- **RECORDS SUPPLIED**
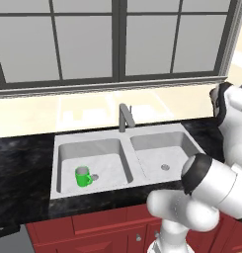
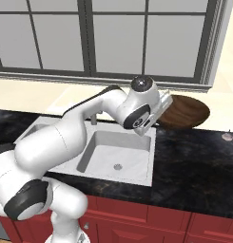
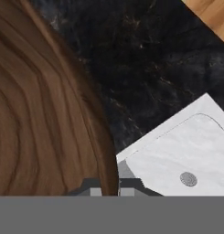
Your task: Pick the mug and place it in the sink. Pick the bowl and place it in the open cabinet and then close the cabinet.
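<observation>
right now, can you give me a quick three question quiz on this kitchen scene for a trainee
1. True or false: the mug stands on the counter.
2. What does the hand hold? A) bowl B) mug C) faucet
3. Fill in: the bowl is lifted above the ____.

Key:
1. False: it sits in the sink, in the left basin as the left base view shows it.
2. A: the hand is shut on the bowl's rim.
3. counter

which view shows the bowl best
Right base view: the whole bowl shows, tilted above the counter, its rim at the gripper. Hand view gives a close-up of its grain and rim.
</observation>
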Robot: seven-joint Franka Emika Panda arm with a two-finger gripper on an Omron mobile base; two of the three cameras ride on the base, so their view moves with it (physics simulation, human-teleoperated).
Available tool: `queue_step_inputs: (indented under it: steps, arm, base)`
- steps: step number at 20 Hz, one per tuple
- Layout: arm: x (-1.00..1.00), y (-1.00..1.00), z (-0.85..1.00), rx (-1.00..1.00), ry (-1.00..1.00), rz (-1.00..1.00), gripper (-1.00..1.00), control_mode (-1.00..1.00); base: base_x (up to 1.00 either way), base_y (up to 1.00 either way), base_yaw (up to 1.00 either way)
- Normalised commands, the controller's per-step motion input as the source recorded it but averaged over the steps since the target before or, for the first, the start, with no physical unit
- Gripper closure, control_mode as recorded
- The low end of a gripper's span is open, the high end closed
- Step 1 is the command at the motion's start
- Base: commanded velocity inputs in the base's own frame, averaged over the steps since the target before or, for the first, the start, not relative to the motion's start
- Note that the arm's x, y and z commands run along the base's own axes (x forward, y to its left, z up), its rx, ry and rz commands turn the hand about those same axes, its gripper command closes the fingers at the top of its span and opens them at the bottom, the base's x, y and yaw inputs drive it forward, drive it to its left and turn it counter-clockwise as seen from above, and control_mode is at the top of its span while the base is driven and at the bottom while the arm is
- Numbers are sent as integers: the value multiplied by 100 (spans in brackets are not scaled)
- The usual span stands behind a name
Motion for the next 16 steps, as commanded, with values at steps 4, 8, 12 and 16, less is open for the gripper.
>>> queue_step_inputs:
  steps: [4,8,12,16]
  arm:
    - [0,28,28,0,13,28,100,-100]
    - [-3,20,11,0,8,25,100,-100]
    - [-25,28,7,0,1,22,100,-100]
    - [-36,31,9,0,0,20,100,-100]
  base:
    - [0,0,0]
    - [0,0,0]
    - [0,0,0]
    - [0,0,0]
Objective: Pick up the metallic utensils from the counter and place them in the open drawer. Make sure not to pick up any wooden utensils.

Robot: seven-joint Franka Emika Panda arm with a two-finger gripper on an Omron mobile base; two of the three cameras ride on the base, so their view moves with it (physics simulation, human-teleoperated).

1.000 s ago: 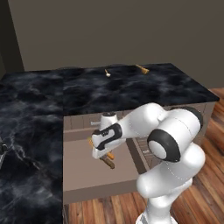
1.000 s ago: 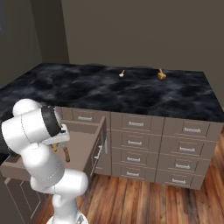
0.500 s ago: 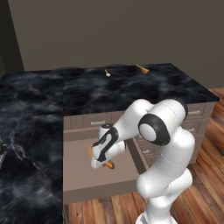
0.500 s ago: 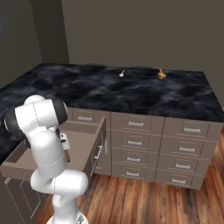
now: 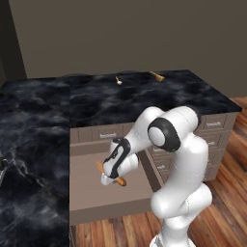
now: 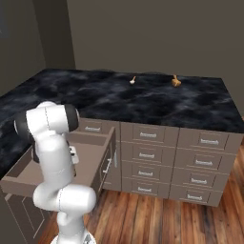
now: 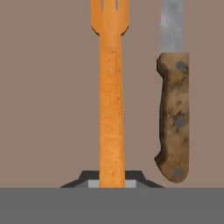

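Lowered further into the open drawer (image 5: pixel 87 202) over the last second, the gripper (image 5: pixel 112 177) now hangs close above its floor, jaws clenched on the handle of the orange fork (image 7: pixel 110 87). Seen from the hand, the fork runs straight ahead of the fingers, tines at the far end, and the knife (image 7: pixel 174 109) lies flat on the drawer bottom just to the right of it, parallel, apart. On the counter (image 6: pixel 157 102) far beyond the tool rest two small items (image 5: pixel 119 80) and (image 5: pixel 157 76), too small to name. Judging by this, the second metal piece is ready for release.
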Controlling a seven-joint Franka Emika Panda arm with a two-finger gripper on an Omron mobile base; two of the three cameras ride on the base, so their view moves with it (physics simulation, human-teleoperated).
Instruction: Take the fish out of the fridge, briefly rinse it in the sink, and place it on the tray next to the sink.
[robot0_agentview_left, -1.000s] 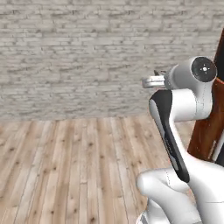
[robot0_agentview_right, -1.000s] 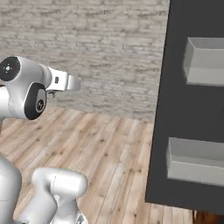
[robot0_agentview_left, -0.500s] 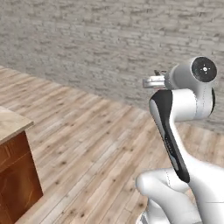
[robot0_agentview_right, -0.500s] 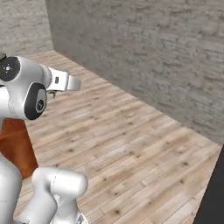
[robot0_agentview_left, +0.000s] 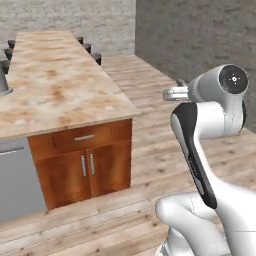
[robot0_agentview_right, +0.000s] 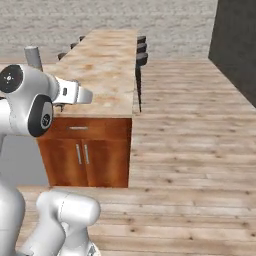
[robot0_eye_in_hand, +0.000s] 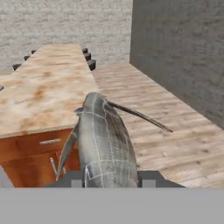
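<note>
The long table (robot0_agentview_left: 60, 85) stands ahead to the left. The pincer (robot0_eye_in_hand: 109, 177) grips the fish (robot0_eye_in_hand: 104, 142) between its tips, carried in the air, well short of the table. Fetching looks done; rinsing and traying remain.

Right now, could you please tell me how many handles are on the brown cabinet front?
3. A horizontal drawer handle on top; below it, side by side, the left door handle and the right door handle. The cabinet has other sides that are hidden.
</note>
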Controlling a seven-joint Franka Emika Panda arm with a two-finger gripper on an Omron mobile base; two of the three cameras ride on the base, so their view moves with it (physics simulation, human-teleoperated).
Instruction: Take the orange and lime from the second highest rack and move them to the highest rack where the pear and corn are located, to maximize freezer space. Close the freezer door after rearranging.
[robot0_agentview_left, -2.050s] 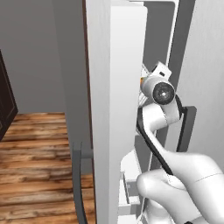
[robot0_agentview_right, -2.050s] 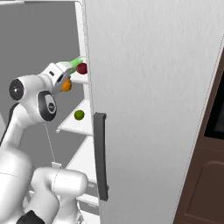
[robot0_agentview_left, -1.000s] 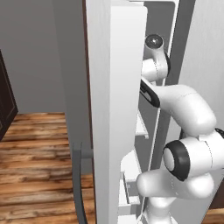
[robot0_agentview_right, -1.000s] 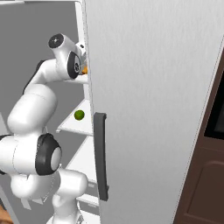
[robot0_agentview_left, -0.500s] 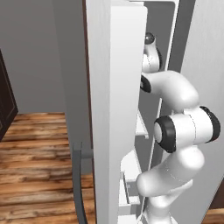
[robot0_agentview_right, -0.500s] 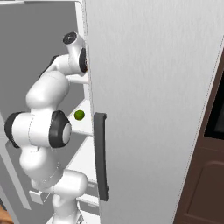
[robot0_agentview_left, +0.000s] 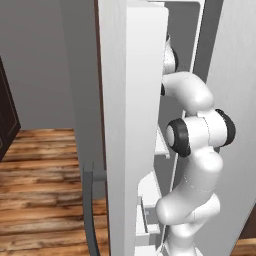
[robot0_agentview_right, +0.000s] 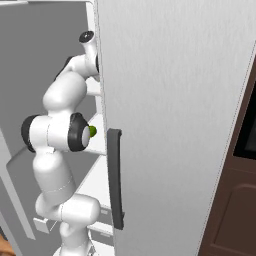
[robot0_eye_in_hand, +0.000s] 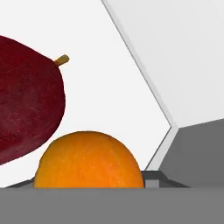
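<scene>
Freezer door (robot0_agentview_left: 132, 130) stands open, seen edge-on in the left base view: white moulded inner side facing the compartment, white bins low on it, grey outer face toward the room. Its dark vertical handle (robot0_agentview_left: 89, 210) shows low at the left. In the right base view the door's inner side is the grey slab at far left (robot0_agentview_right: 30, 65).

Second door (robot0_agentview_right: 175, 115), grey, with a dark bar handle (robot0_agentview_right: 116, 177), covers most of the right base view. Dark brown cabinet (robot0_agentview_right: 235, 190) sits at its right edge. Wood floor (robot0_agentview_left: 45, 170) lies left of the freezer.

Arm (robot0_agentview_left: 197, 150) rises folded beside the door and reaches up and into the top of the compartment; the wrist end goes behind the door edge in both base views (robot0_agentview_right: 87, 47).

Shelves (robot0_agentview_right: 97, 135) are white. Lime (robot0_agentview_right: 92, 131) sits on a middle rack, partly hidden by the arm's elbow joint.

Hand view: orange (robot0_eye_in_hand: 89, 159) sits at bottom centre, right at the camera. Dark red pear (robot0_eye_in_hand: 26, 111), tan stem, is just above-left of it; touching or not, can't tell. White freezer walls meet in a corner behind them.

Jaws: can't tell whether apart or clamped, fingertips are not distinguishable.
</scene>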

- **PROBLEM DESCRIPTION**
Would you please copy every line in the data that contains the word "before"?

- **RESPONSE AREA**
- Normalised commands, the controller's per-step motion input as the source recorded it but averaged over the steps since the target before or, for the first, the start, with no physical unit
- Base: commanded velocity inputs in the base's own frame, averaged over the steps since the target before or, for the first, the start, not relative to the motion's start

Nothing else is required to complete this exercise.